▸ **PROBLEM TO SOLVE**
All of the records should be given back exactly and in full.

Stored items:
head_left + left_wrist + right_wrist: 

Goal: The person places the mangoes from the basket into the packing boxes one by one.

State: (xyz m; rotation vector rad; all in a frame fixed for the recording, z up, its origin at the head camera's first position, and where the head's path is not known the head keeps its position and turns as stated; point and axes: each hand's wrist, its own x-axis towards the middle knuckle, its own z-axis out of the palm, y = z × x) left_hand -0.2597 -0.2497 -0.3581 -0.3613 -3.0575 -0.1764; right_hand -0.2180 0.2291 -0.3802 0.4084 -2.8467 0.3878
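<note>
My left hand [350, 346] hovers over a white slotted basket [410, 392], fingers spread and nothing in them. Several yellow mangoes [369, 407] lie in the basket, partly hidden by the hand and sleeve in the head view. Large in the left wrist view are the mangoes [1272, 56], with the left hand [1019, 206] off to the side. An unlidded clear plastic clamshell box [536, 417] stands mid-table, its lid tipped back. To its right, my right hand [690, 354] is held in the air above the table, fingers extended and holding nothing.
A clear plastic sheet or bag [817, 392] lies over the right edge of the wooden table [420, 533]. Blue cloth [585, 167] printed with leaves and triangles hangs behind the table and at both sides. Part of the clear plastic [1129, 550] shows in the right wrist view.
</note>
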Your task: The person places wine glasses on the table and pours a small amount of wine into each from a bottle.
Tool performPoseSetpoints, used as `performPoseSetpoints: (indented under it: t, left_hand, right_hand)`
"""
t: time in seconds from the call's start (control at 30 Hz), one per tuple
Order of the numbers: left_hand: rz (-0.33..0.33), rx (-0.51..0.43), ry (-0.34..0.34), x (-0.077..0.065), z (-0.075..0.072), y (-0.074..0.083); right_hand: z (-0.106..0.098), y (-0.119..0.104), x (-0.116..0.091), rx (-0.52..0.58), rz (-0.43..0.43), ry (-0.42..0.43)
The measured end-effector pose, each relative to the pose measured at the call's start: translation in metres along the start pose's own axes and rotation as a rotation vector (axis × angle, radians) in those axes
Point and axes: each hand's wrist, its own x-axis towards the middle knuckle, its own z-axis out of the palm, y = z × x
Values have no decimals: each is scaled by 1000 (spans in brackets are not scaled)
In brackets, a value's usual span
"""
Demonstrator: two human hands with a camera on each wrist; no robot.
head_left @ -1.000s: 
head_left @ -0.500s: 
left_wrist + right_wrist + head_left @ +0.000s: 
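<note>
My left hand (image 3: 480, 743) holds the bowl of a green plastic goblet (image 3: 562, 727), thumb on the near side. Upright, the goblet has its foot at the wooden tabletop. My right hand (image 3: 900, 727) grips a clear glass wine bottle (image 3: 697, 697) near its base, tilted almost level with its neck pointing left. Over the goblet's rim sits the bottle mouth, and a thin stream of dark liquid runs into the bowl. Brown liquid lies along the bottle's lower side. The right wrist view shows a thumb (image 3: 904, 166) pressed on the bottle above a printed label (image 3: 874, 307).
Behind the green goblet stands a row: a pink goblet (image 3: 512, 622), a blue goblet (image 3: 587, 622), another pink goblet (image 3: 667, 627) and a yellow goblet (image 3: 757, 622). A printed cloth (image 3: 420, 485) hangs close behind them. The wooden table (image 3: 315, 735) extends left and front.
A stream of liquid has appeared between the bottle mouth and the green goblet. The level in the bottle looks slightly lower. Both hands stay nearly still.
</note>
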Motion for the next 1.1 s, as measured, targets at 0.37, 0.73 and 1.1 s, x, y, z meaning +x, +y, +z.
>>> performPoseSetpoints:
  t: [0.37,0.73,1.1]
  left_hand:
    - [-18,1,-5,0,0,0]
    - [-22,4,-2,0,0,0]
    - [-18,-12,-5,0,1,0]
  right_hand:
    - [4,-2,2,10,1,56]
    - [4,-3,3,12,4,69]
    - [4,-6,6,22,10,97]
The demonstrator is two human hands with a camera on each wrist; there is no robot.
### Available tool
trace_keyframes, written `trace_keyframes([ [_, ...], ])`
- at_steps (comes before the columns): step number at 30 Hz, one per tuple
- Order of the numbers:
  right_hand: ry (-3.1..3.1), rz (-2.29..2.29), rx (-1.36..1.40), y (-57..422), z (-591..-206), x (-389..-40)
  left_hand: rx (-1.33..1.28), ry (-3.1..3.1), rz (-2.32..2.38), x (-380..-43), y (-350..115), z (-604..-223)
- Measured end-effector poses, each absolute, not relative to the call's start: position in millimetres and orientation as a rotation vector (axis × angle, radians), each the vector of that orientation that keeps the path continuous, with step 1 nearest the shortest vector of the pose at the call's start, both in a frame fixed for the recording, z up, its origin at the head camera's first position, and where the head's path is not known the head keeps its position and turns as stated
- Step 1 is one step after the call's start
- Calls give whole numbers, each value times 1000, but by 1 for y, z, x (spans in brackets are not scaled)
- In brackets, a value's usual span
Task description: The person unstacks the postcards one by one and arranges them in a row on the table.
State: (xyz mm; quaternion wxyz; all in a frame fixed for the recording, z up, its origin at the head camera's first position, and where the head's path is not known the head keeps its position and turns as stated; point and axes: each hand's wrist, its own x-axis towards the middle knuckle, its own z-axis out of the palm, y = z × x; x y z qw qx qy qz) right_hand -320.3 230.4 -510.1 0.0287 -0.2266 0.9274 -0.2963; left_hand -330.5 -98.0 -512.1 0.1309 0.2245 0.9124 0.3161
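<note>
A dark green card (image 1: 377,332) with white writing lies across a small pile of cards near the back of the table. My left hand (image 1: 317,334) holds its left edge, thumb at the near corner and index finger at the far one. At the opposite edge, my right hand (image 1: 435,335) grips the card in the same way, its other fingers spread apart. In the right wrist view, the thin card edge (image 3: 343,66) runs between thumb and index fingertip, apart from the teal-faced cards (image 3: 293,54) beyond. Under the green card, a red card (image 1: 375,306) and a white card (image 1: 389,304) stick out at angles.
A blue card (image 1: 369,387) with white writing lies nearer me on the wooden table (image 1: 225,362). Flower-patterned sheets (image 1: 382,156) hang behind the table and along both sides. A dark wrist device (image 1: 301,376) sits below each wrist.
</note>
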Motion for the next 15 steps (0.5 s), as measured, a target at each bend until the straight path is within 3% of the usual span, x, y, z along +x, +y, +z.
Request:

▸ **SOLUTION TO THE PROBLEM**
head_left + left_wrist + right_wrist: 

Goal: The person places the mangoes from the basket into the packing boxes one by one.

State: (xyz m; rotation vector rad; all in a frame fixed for the recording, z up, its origin at the head camera's first position, and where the head's path is not known the head keeps its position and turns as stated; point and axes: each hand's wrist, its own x-axis towards the middle knuckle, its own z-axis out of the palm, y = z × x) left_hand -0.2597 -0.2497 -0.3581 -0.3613 -3.0575 -0.1764; right_hand -0.2180 0.2291 -0.3802 0.4084 -2.8467 0.3878
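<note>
My left hand [350, 346] hovers over a white slotted basket [410, 392], fingers spread and nothing in them. Several yellow mangoes [369, 407] lie in the basket, partly hidden by the hand and sleeve in the head view. Large in the left wrist view are the mangoes [1272, 56], with the left hand [1019, 206] off to the side. An unlidded clear plastic clamshell box [536, 417] stands mid-table, its lid tipped back. To its right, my right hand [690, 354] is held in the air above the table, fingers extended and holding nothing.
A clear plastic sheet or bag [817, 392] lies over the right edge of the wooden table [420, 533]. Blue cloth [585, 167] printed with leaves and triangles hangs behind the table and at both sides. Part of the clear plastic [1129, 550] shows in the right wrist view.
</note>
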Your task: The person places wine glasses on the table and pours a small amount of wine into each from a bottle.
Tool performPoseSetpoints, used as `performPoseSetpoints: (indented under it: t, left_hand, right_hand)`
"""
t: time in seconds from the call's start (control at 30 Hz), one per tuple
Order of the numbers: left_hand: rz (-0.33..0.33), rx (-0.51..0.43), ry (-0.34..0.34), x (-0.077..0.065), z (-0.075..0.072), y (-0.074..0.083); right_hand: z (-0.106..0.098), y (-0.119..0.104), x (-0.116..0.091), rx (-0.52..0.58), rz (-0.43..0.43), ry (-0.42..0.43)
The measured end-effector pose, each relative to the pose measured at the call's start: translation in metres along the start pose's own axes and rotation as a rotation vector (axis × angle, radians) in those axes
Point and axes: each hand's wrist, its own x-axis towards the middle knuckle, its own z-axis out of the palm, y = z × x
Values have no decimals: each is scaled by 1000 (spans in brackets are not scaled)
In brackets, a value's usual span
"""
Demonstrator: two human hands with a camera on each wrist; no robot.
head_left @ -1.000s: 
head_left @ -0.500s: 
left_wrist + right_wrist + head_left @ +0.000s: 
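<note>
My left hand (image 3: 480, 743) holds the bowl of a green plastic goblet (image 3: 562, 727), thumb on the near side. Upright, the goblet has its foot at the wooden tabletop. My right hand (image 3: 900, 727) grips a clear glass wine bottle (image 3: 697, 697) near its base, tilted almost level with its neck pointing left. Over the goblet's rim sits the bottle mouth, and a thin stream of dark liquid runs into the bowl. Brown liquid lies along the bottle's lower side. The right wrist view shows a thumb (image 3: 904, 166) pressed on the bottle above a printed label (image 3: 874, 307).
Behind the green goblet stands a row: a pink goblet (image 3: 512, 622), a blue goblet (image 3: 587, 622), another pink goblet (image 3: 667, 627) and a yellow goblet (image 3: 757, 622). A printed cloth (image 3: 420, 485) hangs close behind them. The wooden table (image 3: 315, 735) extends left and front.
A stream of liquid has appeared between the bottle mouth and the green goblet. The level in the bottle looks slightly lower. Both hands stay nearly still.
</note>
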Motion for the next 1.1 s, as measured, targets at 0.37, 0.73 and 1.1 s, x, y, z meaning +x, +y, +z.
>>> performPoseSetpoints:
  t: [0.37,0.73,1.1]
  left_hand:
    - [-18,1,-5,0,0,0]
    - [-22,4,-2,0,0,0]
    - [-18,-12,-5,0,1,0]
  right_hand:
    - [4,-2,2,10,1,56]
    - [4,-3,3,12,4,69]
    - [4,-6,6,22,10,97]
The demonstrator is two human hands with a camera on each wrist; there is no robot.
### Available tool
trace_keyframes, written `trace_keyframes([ [_, ...], ])`
- at_steps (comes before the columns): step number at 30 Hz, one per tuple
- Order of the numbers:
  right_hand: ry (-3.1..3.1), rz (-2.29..2.29), rx (-1.36..1.40), y (-57..422), z (-591..-206), x (-389..-40)
  left_hand: rx (-1.33..1.28), ry (-3.1..3.1), rz (-2.32..2.38), x (-380..-43), y (-350..115), z (-604..-223)
- Measured end-effector poses, each absolute, not relative to the call's start: position in millimetres and orientation as a rotation vector (axis × angle, radians), each the vector of that orientation that keeps the path continuous, with step 1 nearest the shortest vector of the pose at the call's start, both in a frame fixed for the recording, z up, its origin at the head camera's first position, and where the head's path is not known the head keeps its position and turns as stated
- Step 1 is one step after the call's start
- Calls give whole numbers, each value times 1000, but by 1 for y, z, x (spans in brackets are not scaled)
- In brackets, a value's usual span
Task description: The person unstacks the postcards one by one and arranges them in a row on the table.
State: (xyz mm; quaternion wxyz; all in a frame fixed for the recording, z up, its origin at the head camera's first position, and where the head's path is not known the head keeps its position and turns as stated; point and axes: each hand's wrist, its own x-axis towards the middle knuckle, its own z-axis out of the palm, y = z × x; x y z qw qx qy qz) right_hand -320.3 230.4 -510.1 0.0287 -0.2266 0.9274 -0.2963; left_hand -330.5 -98.0 -512.1 0.1309 0.2245 0.9124 0.3161
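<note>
A dark green card (image 1: 377,332) with white writing lies across a small pile of cards near the back of the table. My left hand (image 1: 317,334) holds its left edge, thumb at the near corner and index finger at the far one. At the opposite edge, my right hand (image 1: 435,335) grips the card in the same way, its other fingers spread apart. In the right wrist view, the thin card edge (image 3: 343,66) runs between thumb and index fingertip, apart from the teal-faced cards (image 3: 293,54) beyond. Under the green card, a red card (image 1: 375,306) and a white card (image 1: 389,304) stick out at angles.
A blue card (image 1: 369,387) with white writing lies nearer me on the wooden table (image 1: 225,362). Flower-patterned sheets (image 1: 382,156) hang behind the table and along both sides. A dark wrist device (image 1: 301,376) sits below each wrist.
</note>
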Motion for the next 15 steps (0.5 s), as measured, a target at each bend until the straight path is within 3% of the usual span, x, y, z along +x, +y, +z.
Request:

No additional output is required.